In some industries, precision machining is more essential than in others. For example, medical devices, certain parts, and products must be reliable and always work. The doctor must direct the surgical robot to perform its job without lags, slips, or unanticipated movements. A simple reading of blood pressure is important to get the correct diagnosis. When it comes to our health, there isn’t much room for error.
Precision parts are also needed in the automotive industry because your car should drive smoothly every day. Consumer electronics are no different. You want your phone to work when you need it. All of these products depend on the interaction of many pieces that fit together and work together. They all require exact parts that are manufactured the same way every time.
CNC machining manufacturers are also concerned about precision, as improper precision is expensive. It results in more scrap parts, longer rework cycles, and high costs. It’s also important to recognize when precision is not the first priority. You may end up spending more on fancy measurement systems that are costly, take time to set up, and can increase your cost by focusing too heavily on precision.
How to improve the precision of your CNC machined parts?
It is a good idea to start thinking about your design from a Design for Manufacturability perspective (DFM). DFM principles can also help improve the precision of your parts. Five design parameters that you should pay close attention to include:
- Part size
- look or feel
These parameters also have a direct relationship to precision. The more work required to machine these parts precisely, the greater the effort.
Tolerance is an important design parameter that can impact precision. Precision machining is about maintaining your tolerance limits. This is especially important when you have parts that require tight tolerances or tight fit tolerance.
The stiffness of the whole system is an important driver for precision and tight tolerance. There is a line between the workpiece, the workholding method, the tool and the machine. Precision machining can only be achieved with precision machinery, precise tools, and precise holding devices. Any reductions in stiffness in this path can cause chatter and deflection, leading to dimensional inaccuracies. Your CNC machining process will be more precise if your system (workpieces, tools, and machines) is as rigid as possible.
We now reach workholding, which is another crucial piece of precision. We tend to focus on the variation between parts when we speak about precision. How do you ensure that each part is in the same position as the previous one so that the CNC program creates the same part? Your fixturing method must constrain each part in the same way as the previous one. Kinematic coupling is one concept that you could incorporate into your fixturing process.
Kinematic coupling lets you constrain a part’s six degrees of freedom without over-constricting it. This is the concept of exact constraint design. It states that the number and type of constraints should equal the degree of freedom you wish to constrain.

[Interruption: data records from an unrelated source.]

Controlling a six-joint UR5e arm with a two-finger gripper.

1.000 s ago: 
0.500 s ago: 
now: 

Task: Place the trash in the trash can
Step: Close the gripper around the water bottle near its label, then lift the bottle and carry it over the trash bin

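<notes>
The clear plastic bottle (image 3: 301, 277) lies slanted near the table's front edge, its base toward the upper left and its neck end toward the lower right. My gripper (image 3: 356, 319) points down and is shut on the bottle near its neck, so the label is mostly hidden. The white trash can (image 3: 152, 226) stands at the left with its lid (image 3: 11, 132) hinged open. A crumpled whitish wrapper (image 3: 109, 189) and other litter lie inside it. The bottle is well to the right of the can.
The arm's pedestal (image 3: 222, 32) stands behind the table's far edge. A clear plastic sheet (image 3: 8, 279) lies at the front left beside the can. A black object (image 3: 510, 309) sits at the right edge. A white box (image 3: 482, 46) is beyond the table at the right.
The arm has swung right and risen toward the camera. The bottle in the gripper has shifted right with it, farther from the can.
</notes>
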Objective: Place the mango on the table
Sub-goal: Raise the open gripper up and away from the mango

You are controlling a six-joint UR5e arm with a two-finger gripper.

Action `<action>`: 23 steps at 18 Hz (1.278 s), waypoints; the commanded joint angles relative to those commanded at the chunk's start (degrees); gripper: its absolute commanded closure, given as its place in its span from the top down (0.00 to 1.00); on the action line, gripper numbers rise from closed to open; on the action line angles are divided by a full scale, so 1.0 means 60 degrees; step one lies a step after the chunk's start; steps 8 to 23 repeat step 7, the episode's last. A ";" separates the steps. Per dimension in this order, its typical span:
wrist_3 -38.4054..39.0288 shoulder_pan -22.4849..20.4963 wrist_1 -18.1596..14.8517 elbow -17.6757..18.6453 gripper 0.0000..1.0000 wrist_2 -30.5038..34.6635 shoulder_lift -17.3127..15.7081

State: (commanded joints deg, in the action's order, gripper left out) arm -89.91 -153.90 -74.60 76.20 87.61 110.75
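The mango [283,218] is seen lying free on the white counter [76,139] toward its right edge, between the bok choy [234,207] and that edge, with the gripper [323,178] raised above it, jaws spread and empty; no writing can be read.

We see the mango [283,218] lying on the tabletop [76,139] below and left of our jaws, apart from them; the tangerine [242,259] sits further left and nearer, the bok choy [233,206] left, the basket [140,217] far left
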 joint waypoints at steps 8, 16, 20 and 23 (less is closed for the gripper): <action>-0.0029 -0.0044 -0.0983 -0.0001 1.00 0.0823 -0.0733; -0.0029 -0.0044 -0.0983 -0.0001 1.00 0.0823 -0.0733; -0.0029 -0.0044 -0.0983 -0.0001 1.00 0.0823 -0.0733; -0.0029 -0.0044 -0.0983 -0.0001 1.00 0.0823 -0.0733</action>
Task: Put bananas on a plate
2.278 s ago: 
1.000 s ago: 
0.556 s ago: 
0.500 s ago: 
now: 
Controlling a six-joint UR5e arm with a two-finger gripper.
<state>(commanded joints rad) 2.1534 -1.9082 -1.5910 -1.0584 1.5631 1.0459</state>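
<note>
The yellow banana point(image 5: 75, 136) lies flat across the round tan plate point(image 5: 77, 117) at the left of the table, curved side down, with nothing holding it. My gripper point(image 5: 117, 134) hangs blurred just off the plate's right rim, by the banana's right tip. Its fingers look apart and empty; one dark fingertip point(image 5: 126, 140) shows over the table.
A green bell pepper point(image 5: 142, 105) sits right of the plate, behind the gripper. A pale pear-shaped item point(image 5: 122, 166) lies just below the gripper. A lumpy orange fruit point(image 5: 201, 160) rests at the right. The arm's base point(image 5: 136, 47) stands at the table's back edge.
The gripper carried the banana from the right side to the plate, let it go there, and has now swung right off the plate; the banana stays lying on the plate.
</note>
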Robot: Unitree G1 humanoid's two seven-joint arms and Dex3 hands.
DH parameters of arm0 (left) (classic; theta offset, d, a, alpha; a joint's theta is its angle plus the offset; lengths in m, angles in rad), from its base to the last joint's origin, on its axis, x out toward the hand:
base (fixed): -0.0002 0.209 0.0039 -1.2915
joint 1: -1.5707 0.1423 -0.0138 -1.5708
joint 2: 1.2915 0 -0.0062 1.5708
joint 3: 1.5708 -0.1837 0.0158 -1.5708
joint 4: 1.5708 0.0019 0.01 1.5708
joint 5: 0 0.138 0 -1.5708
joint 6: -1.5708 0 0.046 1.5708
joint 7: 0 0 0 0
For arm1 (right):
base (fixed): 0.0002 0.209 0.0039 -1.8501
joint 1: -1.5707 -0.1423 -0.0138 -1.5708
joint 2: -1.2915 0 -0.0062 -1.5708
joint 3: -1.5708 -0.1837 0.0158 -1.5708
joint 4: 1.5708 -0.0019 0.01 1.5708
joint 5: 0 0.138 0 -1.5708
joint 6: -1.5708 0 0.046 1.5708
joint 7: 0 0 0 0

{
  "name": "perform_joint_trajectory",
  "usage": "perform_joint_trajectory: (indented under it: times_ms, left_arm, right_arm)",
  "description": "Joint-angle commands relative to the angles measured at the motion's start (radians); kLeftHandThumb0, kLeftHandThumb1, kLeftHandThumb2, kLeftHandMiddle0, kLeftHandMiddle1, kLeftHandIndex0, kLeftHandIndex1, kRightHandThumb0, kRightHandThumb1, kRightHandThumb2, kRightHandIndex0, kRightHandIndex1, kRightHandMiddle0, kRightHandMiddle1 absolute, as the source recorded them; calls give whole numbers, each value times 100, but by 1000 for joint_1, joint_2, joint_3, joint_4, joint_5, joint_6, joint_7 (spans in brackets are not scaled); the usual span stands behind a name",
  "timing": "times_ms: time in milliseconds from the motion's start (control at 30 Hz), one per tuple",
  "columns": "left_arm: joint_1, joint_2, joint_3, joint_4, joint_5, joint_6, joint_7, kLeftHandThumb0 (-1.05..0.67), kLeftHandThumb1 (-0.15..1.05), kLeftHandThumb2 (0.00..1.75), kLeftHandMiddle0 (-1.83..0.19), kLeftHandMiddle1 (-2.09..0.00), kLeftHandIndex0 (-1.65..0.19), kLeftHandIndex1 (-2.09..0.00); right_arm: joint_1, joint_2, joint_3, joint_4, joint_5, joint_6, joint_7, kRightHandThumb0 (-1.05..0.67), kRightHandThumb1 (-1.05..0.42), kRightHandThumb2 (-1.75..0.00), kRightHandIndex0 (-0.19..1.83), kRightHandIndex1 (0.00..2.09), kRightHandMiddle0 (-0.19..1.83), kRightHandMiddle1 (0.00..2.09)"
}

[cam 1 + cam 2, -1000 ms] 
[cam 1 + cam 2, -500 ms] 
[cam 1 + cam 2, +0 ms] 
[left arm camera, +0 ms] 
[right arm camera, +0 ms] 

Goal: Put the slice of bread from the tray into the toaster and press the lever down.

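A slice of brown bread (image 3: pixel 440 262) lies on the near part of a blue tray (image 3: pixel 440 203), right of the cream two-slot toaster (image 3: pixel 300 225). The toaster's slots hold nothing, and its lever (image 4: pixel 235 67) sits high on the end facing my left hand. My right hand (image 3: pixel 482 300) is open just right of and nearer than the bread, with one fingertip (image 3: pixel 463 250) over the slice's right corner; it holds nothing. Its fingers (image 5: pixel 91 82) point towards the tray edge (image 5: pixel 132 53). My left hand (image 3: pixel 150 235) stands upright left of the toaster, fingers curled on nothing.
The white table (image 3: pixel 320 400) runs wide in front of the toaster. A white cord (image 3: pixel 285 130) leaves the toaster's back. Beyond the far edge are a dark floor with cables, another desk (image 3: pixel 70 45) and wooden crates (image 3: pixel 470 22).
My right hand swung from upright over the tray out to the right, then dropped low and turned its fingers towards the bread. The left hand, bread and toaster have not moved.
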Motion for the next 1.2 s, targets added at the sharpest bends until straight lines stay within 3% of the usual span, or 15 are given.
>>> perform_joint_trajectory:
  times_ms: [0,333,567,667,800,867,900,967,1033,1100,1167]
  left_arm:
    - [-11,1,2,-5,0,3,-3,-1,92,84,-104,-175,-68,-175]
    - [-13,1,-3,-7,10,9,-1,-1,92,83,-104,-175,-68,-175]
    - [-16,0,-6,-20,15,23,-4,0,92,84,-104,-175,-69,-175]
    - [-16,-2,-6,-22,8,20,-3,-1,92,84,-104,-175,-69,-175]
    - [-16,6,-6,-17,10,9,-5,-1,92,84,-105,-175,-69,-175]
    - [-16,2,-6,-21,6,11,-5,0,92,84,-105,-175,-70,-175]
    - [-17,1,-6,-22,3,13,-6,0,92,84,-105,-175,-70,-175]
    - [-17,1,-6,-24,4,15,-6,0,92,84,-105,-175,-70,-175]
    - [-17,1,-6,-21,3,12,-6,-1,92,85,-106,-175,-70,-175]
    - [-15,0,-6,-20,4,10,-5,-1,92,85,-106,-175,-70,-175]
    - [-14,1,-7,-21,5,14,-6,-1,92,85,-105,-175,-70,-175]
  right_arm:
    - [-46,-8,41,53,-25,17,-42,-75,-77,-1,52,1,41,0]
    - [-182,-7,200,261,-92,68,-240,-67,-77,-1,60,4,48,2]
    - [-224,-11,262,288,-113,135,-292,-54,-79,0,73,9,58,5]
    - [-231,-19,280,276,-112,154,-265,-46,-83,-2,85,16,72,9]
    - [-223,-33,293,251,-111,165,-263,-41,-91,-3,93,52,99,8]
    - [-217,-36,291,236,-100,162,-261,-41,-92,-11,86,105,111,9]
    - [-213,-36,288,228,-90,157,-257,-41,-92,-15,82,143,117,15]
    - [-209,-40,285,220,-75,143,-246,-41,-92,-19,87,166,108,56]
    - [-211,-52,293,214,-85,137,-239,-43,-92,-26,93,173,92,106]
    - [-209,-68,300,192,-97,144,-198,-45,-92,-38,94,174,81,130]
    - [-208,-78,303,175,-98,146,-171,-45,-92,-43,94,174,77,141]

There are two kinematic options: Maxwell coupling and Kelvin coupling. Two parts make up a Maxwell coupling system: one has three v-shaped grooves, all oriented towards the middle, and the other has three curved surfaces matching the grooves. On the other hand, a Kelvin coupling system has one part that includes a concave tetrahedron and one v-shaped groove. It has one flat plate and one mating part with three spherical surfaces. This concept is important in precision engineering since it could significantly improve CNC machining.
CNC machining can be an extremely powerful process that can immediately improve the quality and efficiency of your parts and processes. It is important to pay attention to precision components for some parts. Are your parts consistent with the quality and tolerance you require? Consider the parts you are currently working on. What is the importance of precision for your particular application? What can you do to improve the precision of CNC-machined parts?